• _What this task involves_:
Check every line of the data below for the word "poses". Copy the ones that have it.

-=-=-=-=-

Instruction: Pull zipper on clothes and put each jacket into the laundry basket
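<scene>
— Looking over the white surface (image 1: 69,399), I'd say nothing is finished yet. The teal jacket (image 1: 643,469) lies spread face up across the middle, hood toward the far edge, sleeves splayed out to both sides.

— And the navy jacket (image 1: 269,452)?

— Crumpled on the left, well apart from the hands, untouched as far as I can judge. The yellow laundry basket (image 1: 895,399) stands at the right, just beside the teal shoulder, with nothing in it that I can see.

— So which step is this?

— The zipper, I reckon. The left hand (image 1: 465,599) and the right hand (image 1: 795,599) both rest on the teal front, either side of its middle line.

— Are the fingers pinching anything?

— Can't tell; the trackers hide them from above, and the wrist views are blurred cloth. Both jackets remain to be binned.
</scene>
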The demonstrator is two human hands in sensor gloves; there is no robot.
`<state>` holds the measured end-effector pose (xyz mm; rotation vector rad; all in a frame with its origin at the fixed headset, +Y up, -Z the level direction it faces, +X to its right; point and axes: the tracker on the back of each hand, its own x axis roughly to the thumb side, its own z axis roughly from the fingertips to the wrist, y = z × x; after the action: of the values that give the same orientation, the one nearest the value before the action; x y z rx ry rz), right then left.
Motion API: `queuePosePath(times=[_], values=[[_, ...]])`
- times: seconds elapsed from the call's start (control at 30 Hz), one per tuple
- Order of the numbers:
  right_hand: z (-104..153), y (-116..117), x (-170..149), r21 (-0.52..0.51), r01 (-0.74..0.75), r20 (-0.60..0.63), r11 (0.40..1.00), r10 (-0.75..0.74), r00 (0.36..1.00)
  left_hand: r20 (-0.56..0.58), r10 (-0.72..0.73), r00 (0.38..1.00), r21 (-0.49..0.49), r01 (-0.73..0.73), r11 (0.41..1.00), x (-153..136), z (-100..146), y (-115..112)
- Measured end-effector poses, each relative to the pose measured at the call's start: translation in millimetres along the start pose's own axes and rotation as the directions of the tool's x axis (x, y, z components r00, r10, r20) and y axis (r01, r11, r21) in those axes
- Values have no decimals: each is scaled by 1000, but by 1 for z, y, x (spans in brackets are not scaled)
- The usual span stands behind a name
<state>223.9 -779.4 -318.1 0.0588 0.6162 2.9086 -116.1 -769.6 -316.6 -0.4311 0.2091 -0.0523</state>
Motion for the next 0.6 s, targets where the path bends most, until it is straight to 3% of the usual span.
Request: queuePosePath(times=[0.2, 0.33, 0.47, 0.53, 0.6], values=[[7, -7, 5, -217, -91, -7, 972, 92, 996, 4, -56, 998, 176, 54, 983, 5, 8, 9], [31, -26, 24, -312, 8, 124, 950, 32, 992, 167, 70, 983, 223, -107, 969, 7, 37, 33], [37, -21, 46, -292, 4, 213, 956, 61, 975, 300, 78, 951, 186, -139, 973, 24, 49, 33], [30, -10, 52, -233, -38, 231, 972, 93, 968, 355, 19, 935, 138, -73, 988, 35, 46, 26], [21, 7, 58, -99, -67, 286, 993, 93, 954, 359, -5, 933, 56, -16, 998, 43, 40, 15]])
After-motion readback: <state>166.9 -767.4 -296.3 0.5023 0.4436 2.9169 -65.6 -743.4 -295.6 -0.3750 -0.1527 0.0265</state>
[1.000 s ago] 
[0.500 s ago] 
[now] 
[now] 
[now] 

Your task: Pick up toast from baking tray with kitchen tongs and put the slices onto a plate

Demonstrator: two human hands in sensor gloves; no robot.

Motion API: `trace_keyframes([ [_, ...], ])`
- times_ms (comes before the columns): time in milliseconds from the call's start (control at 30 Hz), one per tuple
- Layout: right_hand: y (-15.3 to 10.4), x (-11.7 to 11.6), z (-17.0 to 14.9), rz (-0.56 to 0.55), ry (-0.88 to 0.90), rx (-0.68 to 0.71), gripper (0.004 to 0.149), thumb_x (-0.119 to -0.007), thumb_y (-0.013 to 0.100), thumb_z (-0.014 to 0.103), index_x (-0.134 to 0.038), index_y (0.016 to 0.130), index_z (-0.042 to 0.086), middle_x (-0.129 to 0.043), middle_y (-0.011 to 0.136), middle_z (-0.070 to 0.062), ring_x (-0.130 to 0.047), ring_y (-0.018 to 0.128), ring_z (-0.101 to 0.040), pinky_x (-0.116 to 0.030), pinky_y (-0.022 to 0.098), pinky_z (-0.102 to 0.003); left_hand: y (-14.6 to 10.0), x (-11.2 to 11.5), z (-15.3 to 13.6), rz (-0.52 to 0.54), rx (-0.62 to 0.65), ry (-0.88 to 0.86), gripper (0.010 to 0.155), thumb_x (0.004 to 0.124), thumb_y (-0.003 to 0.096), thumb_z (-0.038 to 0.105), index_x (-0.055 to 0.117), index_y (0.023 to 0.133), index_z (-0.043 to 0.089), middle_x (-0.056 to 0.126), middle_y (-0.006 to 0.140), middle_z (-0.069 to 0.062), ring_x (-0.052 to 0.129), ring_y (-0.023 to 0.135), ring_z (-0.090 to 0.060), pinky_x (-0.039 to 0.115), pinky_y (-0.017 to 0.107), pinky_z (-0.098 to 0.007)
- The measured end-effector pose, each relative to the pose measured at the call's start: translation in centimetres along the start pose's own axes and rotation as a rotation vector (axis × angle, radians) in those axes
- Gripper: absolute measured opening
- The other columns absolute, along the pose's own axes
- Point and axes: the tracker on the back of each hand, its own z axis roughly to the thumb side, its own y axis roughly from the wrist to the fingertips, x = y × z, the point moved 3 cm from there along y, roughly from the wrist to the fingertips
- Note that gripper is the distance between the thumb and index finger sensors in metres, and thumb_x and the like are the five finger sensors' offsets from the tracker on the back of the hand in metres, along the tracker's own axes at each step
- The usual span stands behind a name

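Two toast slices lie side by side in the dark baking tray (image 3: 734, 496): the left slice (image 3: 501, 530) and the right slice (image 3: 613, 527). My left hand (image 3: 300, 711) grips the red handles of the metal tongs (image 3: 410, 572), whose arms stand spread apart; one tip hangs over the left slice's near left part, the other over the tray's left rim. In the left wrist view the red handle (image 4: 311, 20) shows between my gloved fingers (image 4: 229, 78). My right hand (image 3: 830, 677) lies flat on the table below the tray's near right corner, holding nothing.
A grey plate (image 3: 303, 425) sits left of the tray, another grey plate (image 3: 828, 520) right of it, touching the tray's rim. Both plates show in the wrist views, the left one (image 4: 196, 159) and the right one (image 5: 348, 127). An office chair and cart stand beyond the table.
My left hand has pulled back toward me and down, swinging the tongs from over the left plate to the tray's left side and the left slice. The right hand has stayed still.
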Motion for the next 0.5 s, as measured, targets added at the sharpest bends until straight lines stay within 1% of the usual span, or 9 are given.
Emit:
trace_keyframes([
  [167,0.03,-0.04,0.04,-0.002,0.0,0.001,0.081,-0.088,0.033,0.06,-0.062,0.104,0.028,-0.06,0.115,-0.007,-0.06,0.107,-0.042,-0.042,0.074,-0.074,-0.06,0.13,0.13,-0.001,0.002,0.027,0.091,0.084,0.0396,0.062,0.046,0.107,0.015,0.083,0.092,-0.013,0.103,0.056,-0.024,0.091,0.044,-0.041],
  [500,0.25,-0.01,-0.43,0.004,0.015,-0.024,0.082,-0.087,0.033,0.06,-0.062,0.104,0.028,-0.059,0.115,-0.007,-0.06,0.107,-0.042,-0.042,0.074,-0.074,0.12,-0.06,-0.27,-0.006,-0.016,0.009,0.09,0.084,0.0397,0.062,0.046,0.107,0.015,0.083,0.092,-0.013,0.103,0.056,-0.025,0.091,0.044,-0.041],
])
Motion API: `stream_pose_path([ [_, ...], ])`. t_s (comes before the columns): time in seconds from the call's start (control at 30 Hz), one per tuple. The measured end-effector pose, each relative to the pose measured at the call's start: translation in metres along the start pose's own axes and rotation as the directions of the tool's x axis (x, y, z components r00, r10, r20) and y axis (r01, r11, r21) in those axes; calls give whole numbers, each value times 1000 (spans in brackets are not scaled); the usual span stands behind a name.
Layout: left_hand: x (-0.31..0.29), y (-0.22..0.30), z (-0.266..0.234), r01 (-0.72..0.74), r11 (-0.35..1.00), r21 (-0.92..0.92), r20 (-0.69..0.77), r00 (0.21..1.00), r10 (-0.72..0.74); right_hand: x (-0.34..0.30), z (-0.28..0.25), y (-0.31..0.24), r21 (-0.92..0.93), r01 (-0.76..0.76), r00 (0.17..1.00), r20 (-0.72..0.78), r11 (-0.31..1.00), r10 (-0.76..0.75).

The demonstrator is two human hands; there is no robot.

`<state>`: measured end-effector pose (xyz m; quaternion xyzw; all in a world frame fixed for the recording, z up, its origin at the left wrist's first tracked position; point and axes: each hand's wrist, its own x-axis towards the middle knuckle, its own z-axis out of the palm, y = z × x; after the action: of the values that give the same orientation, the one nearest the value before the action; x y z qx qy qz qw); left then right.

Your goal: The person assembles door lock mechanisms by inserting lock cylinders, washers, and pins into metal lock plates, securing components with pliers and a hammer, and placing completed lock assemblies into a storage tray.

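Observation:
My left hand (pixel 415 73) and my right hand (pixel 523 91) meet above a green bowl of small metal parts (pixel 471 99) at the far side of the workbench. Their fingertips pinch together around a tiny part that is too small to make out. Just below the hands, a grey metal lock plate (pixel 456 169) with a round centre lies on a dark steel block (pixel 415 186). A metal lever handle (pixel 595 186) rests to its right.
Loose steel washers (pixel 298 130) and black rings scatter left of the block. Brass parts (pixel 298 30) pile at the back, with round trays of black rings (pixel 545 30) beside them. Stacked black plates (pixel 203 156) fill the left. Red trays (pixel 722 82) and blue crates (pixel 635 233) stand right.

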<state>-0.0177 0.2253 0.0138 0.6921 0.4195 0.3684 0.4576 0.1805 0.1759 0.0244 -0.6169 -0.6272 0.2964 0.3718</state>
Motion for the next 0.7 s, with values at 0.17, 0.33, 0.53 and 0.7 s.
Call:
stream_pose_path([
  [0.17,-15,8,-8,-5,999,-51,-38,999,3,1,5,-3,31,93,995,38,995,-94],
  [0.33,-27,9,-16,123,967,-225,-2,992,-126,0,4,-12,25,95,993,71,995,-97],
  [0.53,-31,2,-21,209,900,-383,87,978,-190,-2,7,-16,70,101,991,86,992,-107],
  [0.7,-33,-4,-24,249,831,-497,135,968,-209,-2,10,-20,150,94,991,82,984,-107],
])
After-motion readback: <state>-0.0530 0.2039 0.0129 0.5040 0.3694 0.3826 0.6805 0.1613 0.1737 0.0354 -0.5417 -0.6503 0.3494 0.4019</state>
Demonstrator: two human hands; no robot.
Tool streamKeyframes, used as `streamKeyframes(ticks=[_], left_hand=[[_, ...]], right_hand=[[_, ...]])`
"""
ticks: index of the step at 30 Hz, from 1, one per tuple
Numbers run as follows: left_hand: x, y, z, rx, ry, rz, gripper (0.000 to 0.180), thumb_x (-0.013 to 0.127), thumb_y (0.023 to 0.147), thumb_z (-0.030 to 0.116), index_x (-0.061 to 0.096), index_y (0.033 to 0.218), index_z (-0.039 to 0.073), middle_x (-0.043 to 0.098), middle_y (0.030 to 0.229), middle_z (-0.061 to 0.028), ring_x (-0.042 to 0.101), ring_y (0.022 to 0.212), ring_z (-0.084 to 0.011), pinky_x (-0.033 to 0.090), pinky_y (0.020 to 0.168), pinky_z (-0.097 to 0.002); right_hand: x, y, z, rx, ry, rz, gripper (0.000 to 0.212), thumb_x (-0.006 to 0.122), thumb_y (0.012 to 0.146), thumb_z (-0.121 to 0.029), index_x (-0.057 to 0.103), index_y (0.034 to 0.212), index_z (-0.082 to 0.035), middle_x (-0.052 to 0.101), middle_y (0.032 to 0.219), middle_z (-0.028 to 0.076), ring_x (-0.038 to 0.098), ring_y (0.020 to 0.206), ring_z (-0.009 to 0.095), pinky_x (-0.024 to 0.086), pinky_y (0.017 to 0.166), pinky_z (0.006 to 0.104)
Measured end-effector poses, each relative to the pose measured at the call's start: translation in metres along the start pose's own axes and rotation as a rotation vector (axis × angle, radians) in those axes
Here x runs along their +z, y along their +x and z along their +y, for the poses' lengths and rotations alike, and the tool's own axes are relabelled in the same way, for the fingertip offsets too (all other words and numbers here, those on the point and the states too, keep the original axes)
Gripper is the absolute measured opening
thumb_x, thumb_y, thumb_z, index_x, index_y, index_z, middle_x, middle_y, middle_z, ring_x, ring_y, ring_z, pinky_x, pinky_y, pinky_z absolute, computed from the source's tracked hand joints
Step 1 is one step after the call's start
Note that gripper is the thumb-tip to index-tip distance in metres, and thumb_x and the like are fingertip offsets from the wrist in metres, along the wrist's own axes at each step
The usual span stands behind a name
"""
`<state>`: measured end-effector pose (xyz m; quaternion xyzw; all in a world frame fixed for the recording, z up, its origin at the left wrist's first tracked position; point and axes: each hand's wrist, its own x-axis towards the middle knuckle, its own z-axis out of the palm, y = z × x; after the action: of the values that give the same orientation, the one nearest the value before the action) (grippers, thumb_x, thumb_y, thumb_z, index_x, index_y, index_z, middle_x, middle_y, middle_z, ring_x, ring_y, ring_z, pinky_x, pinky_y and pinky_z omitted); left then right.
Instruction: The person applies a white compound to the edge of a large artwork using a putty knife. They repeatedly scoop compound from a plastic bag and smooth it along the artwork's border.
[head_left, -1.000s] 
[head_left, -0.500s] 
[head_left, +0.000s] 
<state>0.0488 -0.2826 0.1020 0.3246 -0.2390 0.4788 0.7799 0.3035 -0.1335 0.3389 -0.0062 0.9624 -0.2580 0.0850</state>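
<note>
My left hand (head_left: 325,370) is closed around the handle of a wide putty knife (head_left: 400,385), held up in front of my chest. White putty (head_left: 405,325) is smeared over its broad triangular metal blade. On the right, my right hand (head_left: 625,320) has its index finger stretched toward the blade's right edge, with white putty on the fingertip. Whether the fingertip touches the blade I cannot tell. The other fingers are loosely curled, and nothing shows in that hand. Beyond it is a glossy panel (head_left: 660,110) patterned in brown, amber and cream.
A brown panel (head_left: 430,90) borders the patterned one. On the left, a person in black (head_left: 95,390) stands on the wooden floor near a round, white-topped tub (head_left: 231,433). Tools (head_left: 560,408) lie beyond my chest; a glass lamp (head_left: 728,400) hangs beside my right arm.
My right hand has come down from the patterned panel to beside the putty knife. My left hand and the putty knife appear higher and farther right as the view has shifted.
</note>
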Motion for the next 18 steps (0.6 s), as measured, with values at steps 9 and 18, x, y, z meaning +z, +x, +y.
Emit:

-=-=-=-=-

• _Answer below_:
- Measured end-effector poses, each relative to the pose measured at the call's start: translation in millimetres along the start pose's own axes and rotation as the directions of the tool's x axis (x, y, z components r00, r10, r20) and y axis (r01, r11, r21) in those axes
Measured end-effector poses, each relative to the pose measured at the call's start: translation in metres along the start pose's own axes and rotation as a rotation vector (axis × angle, radians) in those axes
Here x runs along their +z, y along their +x and z along their +y, for the poses' lengths and rotations alike, and the tool's own axes are relabelled in the same way, for the fingertip offsets too (all other words and numbers here, those on the point and the states too, keep the original axes)

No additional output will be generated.